Good day, and welcome to the Dave & Buster's Incorporated First Quarter 2017 Earnings Conference Call. Today's conference is being recorded.
At this time, I would like to turn the conference over to Jay Tobin, General Counsel. Please go ahead, sir.
Thank you, Noah, and thank you for joining us. On the call today are Steve King, Chief Executive Officer; and Brian Jenkins, Chief Financial Officer. After comments from Mr. King and Mr. Jenkins, we will be happy to take your questions. This call is being recorded on behalf of Dave & Buster's Entertainment Inc. and is copyrighted.
(Forward-Looking Cautionary Statements)
In addition, our remarks today will include references to EBITDA, adjusted EBITDA and store operating income before depreciation and amortization, which are financial measures that are not defined under Generally Accepted Accounting Principles. Investors should review the reconciliation of these non-GAAP measures to the comparable GAAP results contained in our earnings announcement released this afternoon, which is also available on our website.
Now I'll turn the call over to Steve King.
Thank you, Jay, and good afternoon, everyone. We appreciate your participation in our quarterly conference call and your continued interest in Dave & Buster's.
Today I'll review the quarterly highlights and provide an update on our current initiatives and plans. Brian will walk us through the key financial highlights, our increased 2017 guidance and our new $100 million share repurchase program. Then I will discuss our development and remodeling efforts before we open it up to your questions.
We're off to a great start in fiscal 2017 and are pleased to be raising our annual outlook. Dave & Buster's differentiated experience across our four platforms of Eat, Drink, Play and Watch continues to resonate with our guests.
We grew total revenue by more than 16% and EBITDA by more than 22% during the first quarter of 2017, demonstrating good operating leverage. Once again, we delivered very strong comparable store sales growth of 2.2%, led by Amusement comps of 6.4% during the quarter, in line with our full year guidance.
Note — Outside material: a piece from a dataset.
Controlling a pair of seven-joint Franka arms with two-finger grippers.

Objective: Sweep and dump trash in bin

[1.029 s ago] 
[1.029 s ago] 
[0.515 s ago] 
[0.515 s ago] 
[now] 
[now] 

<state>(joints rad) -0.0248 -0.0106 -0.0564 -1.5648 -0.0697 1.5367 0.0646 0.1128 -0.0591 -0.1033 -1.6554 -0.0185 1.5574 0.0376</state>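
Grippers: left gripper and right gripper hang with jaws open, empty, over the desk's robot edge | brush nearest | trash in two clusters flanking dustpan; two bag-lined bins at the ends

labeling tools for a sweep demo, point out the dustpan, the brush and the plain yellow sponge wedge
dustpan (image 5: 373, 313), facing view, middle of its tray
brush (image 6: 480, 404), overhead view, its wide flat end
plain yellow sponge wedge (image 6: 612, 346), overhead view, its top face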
This was our 20th consecutive quarter of outperformance relative to Knapp-Track. Our non-comp store performance remained strong as well and we're pleased with our 2017 store openings to-date. Of the 96 stores we opened, we operated during the first quarter, 20 stores or 21% of the total were non-comp stores.
Their strong performance and contribution to our overall revenue growth demonstrates the broad appeal of our brand, as we work towards building out our North American store potential of over 200 stores. The first quarter tends to be volatile for us.
This year, once again, we experienced significant week-to-week sales volatility due to many factors, including delays in tax refunds, the shift in Valentine's Day, Easter and spring breaks, as well as the impact of weather. Fortunately, these factors were all within our quarter and we believe, on a combined basis, did not have a material impact on us.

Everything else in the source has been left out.